Break up extra slate into small pieces
















Stack and silicone together to create pillars








Lay out all pillars and start to bulid it using pillars and big flat pieces








Finished habitat area, The fish love it! Eventually I'm going to put some plant life behind it

Closing
It seems like a lot of info, but this tank only took me about a month to build and it was so worth it. It was very cheap and fun to do, my fish love it, and this is why I wanted to share the idea with the whole world. Here are some pictures of the tank about a year after I built it. The modules look even better now that they are getting a nice coat of green on them. I also added a DIY moon light that was easy to make, and hope to post how I made that in the future. I also posted a 5 minute video of the tank for your viewing enjoyment. Peace to all, and have fun with this if you attempt to make these. My hopes in sharing my idea are that someone will take my idea and evolve it into something better for me to try on my next tank! I would love to see pictures or comments of your experience with this. I will add link for video soon. Have fun
Namaste,
Craig Costello

Finished product


----------



## lotec25

bface1212

sweet mary, you are now my new best friend. That looks awsome. how much did you spend total on doing it DIY?


----------



## Zypherius

Bloody AWESOME and great job explaining what you did from start to finish!!! Thank you!

I'm going to try combining your idea with another I found on the forums a while back that used plastic gutters to hold a lava rock back round. Holes were cut in the gutters to allow for built in caves behind the rock back round. Most of my tanks are smaller and gutters will displace less water than styro-foam. My only concern so far is strengthening the gutters to support the weight of the slate. Succeed or fail, I'll post the results so all can learn from any errors.


----------



## S4surf

awesome work Craig,

I to liked those modules but as you stated, the price point was not worth it. Now because of your great effort and time I might be able to get them 

Seriously, I would bet there are a lot of people willing to pay a fair amount for something like this that do not have the time or patience to make it themselves. You could make yourself a few extra dolars for some fish 

Steve


----------



## bface1212

lotec25 said:


> bface1212
> 
> sweet mary, you are now my new best friend. That looks awsome. how much did you spend total on doing it DIY?
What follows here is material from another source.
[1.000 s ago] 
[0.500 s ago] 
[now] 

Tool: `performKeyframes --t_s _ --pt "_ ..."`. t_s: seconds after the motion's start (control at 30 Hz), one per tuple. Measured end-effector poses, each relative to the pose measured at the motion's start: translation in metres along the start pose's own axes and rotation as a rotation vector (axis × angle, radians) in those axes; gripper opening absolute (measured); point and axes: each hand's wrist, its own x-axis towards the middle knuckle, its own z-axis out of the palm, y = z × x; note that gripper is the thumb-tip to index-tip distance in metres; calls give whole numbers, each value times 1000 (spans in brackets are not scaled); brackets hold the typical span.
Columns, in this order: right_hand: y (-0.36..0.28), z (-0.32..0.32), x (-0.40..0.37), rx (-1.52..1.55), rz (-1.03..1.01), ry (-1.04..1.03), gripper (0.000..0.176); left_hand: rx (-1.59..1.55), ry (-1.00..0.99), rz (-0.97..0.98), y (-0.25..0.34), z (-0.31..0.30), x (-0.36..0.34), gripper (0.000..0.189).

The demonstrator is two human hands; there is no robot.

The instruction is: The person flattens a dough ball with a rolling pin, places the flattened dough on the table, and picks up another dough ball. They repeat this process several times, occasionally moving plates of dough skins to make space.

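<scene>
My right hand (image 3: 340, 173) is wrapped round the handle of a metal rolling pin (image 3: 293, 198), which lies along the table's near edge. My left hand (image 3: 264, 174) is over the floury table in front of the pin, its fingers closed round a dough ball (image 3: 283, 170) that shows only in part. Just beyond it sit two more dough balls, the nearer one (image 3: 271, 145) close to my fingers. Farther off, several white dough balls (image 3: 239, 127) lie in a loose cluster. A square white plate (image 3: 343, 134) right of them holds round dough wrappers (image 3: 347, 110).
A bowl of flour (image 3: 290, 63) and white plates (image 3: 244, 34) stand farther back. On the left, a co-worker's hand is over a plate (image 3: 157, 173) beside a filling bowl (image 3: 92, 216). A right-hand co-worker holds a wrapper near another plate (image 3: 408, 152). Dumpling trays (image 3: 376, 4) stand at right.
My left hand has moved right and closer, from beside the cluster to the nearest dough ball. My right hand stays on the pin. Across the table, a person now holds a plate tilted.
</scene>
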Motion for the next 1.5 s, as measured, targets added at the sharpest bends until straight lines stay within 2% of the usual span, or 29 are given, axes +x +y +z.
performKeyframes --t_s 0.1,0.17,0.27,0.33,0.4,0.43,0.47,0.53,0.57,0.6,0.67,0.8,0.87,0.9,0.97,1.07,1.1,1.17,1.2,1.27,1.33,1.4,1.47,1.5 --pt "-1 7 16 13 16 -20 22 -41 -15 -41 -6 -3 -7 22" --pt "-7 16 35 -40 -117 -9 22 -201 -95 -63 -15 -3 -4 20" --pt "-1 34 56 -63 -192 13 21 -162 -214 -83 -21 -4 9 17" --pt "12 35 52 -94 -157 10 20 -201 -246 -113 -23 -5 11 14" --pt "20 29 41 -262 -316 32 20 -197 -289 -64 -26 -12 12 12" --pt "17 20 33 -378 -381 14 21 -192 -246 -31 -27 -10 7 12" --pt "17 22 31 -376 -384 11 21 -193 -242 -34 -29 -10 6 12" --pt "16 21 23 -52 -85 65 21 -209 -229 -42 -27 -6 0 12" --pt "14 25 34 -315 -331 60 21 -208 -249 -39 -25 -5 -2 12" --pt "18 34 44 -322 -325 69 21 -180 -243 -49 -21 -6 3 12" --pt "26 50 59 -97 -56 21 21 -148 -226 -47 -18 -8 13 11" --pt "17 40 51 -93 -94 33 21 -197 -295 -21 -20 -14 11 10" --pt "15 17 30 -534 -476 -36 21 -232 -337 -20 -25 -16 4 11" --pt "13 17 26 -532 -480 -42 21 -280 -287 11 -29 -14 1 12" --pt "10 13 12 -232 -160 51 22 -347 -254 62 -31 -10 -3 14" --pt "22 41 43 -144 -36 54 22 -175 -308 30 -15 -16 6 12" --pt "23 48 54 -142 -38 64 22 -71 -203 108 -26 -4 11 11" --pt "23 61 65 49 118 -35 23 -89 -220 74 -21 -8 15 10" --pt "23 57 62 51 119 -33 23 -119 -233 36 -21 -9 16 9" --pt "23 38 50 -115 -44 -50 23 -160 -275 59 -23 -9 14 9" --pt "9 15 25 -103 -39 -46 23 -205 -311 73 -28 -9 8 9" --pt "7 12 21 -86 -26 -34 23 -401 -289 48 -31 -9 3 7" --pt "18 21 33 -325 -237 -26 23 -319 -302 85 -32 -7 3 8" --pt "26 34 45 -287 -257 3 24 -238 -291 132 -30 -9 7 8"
I spent $42.00 in slate and had extra left over

11.00 Quickcrete
10.00 in foam
8.00 for quickcrete coloring
18.00 for silicone

42.00 dollars in rocks
47.00 in supplys

Where do you live in Tampa?


----------



## cholile

don't know if i'd want to do something this involved (then again, maybe it just looks so involved because you did a tremendous job describing each step in great detail with pictures along the way), but it looks great.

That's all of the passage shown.